> [Task instructions] For this exercise, output exactly and only the lines running from the one with "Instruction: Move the" through the final line of the data below, without pictures.

+-------+

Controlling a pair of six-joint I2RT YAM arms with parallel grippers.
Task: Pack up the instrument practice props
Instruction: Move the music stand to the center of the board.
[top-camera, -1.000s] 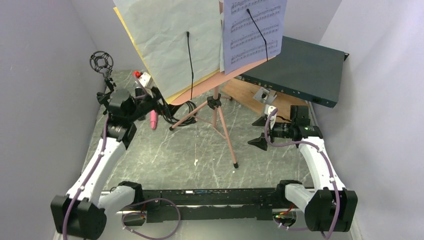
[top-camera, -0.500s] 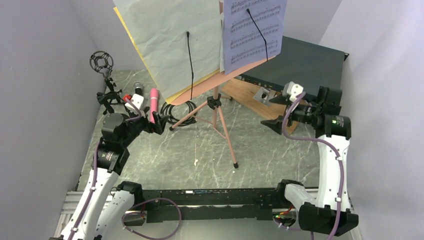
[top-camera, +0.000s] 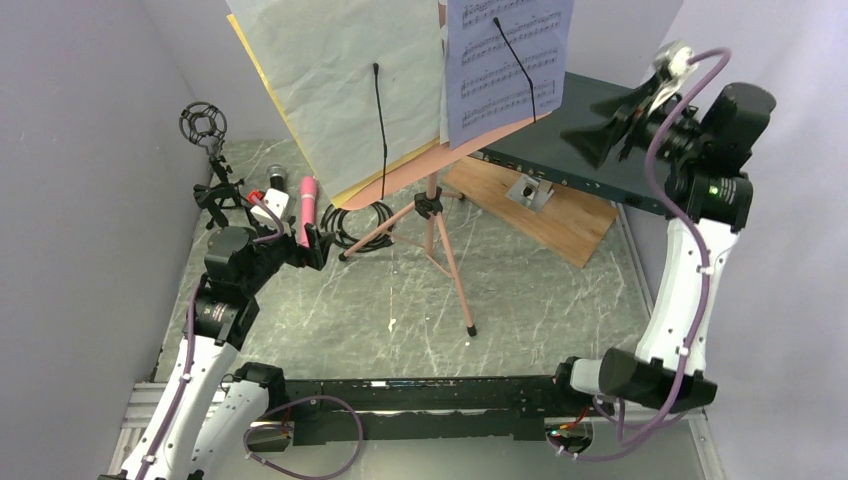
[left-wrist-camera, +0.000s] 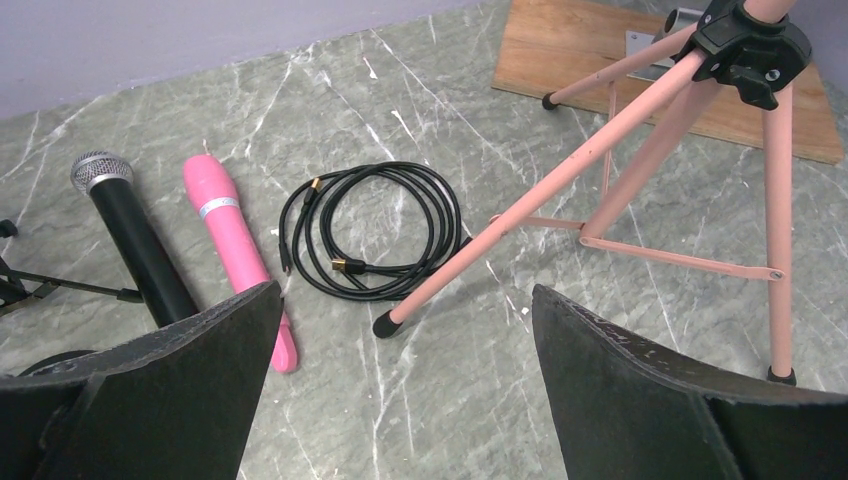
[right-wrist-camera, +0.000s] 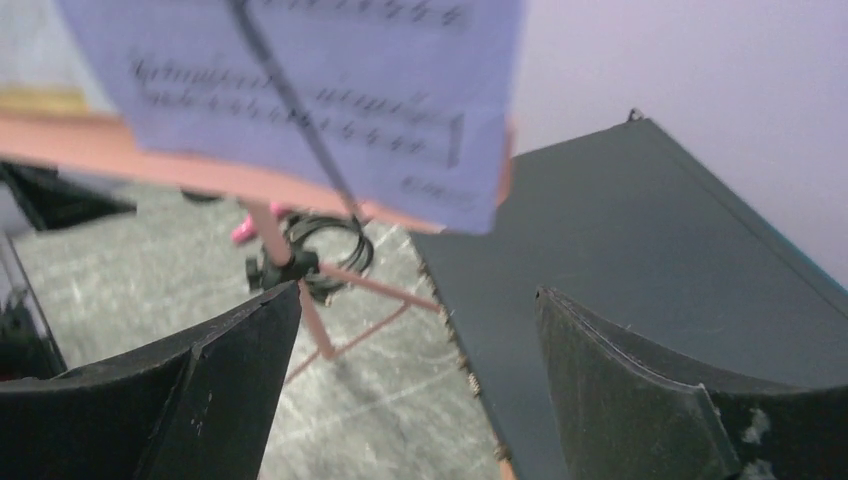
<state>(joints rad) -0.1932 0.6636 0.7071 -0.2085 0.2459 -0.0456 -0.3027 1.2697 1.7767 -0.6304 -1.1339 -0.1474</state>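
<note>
A pink music stand on tripod legs holds a pale blank page, a yellow page edge and a printed score under black clip arms. A pink microphone and a black microphone lie side by side at the left, near a black mic holder on its small stand. My left gripper hangs open low over the floor, just short of the microphones. My right gripper is raised and open, empty, right of the score.
A coiled black cable lies between the pink microphone and a stand foot. A dark teal rack box sits at the back right beneath my right gripper, partly on a brown wooden board. Walls close in on both sides.
My right arm rose from the floor by the wooden board to beside the printed score. My left arm pulled back from the microphones early on, then held still.
</note>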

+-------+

> [Your solution]
Instruction: Move the music stand to the center of the board.
[top-camera, -1.000s] 
[top-camera, -0.500s] 
[top-camera, +0.000s] 
[left-wrist-camera, +0.000s] 
[right-wrist-camera, +0.000s] 
<state>(joints rad) -0.1932 0.6636 0.7071 -0.2085 0.2459 -0.0456 -0.3027 1.2697 1.7767 -0.6304 -1.1339 -0.1474</state>
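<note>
A pink music stand on tripod legs holds a pale blank page, a yellow page edge and a printed score under black clip arms. A pink microphone and a black microphone lie side by side at the left, near a black mic holder on its small stand. My left gripper hangs open low over the floor, just short of the microphones. My right gripper is raised and open, empty, right of the score.
A coiled black cable lies between the pink microphone and a stand foot. A dark teal rack box sits at the back right beneath my right gripper, partly on a brown wooden board. Walls close in on both sides.
My right arm rose from the floor by the wooden board to beside the printed score. My left arm pulled back from the microphones early on, then held still.
</note>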

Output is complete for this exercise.